Ketika Lyn pergi, kata-kata terakhirnya membuat Evelyn terkoyak-koyak. Benarkah ia ibu yang sekejam itu? Evelyn berbalik dan melihat deretan foto candid Sebastian di ruang pamer. Bas yang tertawa, Bas yang malu-malu, Bas yang jatuh cinta....
Antara Lyn dan Bas, Evelyn paling sayang dengan Bas. Sebastian adalah anak yang penurut--berbeda dengan Lyn--Bas itu manja, sehingga seringkali hatinya luluh ketika Bas bergelayut padanya. Ketika suaminya meninggalkannya, Evelyn merasa frustasi. Ia sudah berusaha menahan lelaki itu agar tidak pergi dengan melahirkan Lyn, kemudian Bas; namun keinginan suaminya sangat kuat untuk kembali ke kekasihnya yang lama sesuai janji.

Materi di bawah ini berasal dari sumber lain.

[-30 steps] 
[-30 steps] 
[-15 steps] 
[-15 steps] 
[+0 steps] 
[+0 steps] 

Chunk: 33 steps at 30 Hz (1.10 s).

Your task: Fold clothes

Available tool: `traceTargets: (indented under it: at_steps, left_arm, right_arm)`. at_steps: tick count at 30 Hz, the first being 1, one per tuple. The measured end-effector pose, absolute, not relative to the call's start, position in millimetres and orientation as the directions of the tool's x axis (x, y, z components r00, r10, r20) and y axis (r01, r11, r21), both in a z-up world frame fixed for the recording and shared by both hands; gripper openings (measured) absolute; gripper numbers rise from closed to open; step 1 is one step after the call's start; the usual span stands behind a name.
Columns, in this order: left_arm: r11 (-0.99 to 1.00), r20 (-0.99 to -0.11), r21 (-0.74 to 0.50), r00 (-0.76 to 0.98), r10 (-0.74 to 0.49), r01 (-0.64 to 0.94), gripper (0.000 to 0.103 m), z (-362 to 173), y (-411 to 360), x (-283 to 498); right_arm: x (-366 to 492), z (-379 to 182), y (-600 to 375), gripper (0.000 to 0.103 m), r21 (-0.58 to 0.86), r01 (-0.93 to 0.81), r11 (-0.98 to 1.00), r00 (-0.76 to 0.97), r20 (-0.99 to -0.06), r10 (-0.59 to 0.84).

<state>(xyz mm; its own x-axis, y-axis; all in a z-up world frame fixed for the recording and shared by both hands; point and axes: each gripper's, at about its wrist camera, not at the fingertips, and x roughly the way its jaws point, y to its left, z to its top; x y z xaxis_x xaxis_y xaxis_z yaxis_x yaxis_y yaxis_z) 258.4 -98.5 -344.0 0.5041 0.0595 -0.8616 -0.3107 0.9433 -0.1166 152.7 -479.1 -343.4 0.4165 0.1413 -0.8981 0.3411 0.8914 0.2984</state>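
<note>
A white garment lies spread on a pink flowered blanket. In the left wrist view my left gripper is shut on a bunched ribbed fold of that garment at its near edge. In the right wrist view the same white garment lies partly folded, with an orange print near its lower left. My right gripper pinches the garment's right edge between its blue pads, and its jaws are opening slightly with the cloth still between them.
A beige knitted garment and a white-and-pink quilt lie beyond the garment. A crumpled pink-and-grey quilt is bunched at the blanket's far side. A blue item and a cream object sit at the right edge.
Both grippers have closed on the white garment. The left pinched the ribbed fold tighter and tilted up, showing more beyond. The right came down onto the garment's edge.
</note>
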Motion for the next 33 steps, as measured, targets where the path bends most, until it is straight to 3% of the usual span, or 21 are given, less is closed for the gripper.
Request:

Rumah itu menjadi pengingat akan cintanya pada Tanto. Itu menyakiti hatinya dan membuatnya ikut pergi dari rumah. Anak-anaknya dibiarkannya diasuh oleh suster dan pelayan, Evelyn mensupervisi perkembangan anak-anaknya setiap hari dari jauh melalui remote CCTV. Dipikirnya jika dia pergi maka Tanto akan kembali; dan dia akan kembali. Ketika suaminya tidak pernah kembali, kemarahannya juga membuatnya tidak pernah kembali. Sebulir air matanya jatuh dan Evelyn segera mengambil sapu tangan sutranya dan mengusap matanya dengan anggun. Ia tidak tau bagaimana menebus dosanya pada Lyn dan Bas.
Seorang mahasiswa DKV melewatinya dan Evelyn mencegatnya, "Dik, perempuan di foto itu--Anne -Marie--apakah dia ada disini? Dimana bisa kutemui dia?"